FAMILIAR, NOT DEFINITIVE: The Steelers may have a new offensive coordinator, a new offensive line coach and a new commitment to running the football but they still have Ben Roethlisberger at quarterback.

That might help explain why they deployed three wide receivers and lined up in an empty set on third-and-3 from their 25-yard line on their second possession.

And why they went with three wide receivers and the shotgun on third-and-3 from the Lions' 25.

And why they relied on three wide receivers and lined up quarterback Mason Rudolph in the shotgun on third-and-2 from the Lions' 17 early in the second quarter.

Who they were playing had a lot to do with it, too.

"I think that was the plan for this week," Roethlisberger said. "I think we have a lot of options but we wanted to show some different looks on those situations. We had an idea of what we might get, I know you have a small sample size (to study) on the defense but we had an idea.

"I think we converted a lot of them if not all of them."

The first third-and-3 produced a 43-yard completion to wide receiver Diontae Johnson.
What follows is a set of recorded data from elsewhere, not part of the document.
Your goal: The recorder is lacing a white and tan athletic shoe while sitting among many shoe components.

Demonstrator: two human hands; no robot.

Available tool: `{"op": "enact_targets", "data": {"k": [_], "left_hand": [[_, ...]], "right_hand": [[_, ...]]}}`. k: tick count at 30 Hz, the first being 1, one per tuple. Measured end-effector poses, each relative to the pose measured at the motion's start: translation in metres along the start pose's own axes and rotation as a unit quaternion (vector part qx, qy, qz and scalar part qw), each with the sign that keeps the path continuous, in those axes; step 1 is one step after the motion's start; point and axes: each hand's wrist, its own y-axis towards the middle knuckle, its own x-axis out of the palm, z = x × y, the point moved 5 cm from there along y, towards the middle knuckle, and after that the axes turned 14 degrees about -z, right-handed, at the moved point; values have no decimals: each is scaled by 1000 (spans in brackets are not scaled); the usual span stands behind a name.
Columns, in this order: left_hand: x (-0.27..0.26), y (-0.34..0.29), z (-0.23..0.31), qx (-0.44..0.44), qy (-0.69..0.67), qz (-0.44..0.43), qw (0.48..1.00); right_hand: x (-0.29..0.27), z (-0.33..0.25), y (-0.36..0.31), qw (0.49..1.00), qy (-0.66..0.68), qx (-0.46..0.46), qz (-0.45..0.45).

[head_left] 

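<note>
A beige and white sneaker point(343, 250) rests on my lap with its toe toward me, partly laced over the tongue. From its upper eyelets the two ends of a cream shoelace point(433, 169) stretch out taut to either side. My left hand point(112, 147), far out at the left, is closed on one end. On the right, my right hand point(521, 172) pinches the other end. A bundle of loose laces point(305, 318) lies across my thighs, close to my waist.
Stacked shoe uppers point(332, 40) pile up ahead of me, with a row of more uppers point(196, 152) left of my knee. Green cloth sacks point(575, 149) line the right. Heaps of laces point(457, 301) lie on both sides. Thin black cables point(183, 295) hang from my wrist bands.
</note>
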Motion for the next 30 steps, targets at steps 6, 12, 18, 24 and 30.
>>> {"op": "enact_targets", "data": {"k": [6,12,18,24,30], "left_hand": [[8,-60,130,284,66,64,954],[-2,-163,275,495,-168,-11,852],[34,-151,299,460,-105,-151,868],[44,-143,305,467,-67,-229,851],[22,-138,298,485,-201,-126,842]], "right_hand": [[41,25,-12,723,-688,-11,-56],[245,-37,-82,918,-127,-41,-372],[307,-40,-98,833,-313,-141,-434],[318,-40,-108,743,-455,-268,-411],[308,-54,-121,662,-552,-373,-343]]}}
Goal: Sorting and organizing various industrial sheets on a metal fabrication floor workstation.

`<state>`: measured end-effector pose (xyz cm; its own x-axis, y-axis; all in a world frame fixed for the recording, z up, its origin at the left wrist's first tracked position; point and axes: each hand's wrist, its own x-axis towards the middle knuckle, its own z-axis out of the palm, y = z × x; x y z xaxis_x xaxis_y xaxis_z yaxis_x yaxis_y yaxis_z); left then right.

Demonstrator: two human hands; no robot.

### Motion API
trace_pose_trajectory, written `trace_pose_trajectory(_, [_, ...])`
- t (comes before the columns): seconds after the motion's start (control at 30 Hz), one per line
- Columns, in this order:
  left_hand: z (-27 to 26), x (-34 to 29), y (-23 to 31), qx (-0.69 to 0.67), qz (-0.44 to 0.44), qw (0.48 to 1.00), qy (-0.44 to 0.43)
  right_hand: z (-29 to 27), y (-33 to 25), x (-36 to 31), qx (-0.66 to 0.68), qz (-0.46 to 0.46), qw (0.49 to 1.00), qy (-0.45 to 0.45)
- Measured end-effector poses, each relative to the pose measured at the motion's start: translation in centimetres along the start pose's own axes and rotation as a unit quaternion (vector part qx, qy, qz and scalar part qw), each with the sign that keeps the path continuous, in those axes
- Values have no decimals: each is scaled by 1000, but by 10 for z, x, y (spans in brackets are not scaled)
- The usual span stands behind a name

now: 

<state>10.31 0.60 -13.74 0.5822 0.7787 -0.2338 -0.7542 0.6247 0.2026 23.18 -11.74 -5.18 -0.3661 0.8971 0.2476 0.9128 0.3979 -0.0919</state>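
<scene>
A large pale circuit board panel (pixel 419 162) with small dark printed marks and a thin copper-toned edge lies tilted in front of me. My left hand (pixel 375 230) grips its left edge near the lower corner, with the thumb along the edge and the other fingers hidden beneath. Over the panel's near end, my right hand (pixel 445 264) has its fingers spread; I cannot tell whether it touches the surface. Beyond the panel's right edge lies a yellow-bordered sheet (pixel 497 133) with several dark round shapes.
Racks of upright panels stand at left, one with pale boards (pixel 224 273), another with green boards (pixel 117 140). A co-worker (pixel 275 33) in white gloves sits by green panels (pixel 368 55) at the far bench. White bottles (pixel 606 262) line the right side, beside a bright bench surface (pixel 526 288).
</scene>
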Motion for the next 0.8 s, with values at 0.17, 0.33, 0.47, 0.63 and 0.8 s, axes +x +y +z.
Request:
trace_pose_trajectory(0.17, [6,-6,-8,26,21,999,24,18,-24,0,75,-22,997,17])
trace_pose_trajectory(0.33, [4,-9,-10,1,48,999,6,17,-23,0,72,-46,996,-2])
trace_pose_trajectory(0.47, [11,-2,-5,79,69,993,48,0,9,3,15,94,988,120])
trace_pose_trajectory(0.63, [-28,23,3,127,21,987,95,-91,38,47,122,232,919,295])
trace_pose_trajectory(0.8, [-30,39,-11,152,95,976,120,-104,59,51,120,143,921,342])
"Whatever the defense presents on third down looks, that's what we're gonna capitalize on," running back Najee Harris said. "Going into this game they were playing a lot of man (coverage), so that was emphasized a lot.

"Me being 1-on-1 with the linebackers was emphasized a lot. That's why you saw that today but whatever team we're playing against, I don't expect us to be doing the same thing. We have to fluctuate or whatever with what the defense is presenting on third down."

GETTING IT DOWN PAT: Tight end Pat Freiermuth's two receiving TDs confirmed the progress he's made since arriving as a second-round rookie with the potential to make a significant impact.

The second one, in particular, came on a play Freiermuth hasn't always made.

"The defense that they called, we basically had one option and that was him down the middle," Roethlisberger explained. "And I knew he was going to be on a linebacker and that's what we want him to do, he's gotta win against linebackers and he did.

"We work that a lot. You watch practice, I try not to throw good balls all the time. I know it sounds crazy but I want to see what they're capable of doing. I'm sure when rookies or guys come in here they're like, 'Man, Ben is not very accurate.' It's intentional. I've thrown that ball to him dozens of times in practice. He was ready for it and he made the rest happen.

"I'd like to give him more credit, too, because in practice probably three or four times, back end line, he hasn't gotten his feet in. He's gotten one in, which would be good in college but not in the NFL. He had one this last week where he didn't keep them both in, but there he kept them both in and you could tell he's working on his craft, as the coach would say."

The play Roethlisberger referenced was a 7-on-7 pass from Rudolph on Wednesday.

This time the stakes were higher and the scoreboard changed.

THE JOE SHOW: Schobert had an unremarkable debut game (three tackles). His most memorable play might have been a third-and-10 in the second quarter on which Schobert engaged tight end Darren Fells after a short reception well below the sticks but couldn't get Fells on the ground before a first down was achieved.

But Schobert is continuing to make a positive impression on his new teammates.

"It's been great having Joe so far," Highsmith said. "As soon as he came in he's been a guy that's worked hard, I just see that in him. I see a guy who wants to be the best he can be for this team."

Take a look at Karl's best photos from the preseason Week 2 matchup against the Detroit Lions. The Steelers defeated the Lions 26-20

STAT OF THE NIGHT: The Steelers won time of possession 20:21-9:39 in the first half.

Roethlisberger's reaction: "I wish sometimes our defense would give us more time on the sidelines so I could communicate through all the pictures, but that's a good problem to have."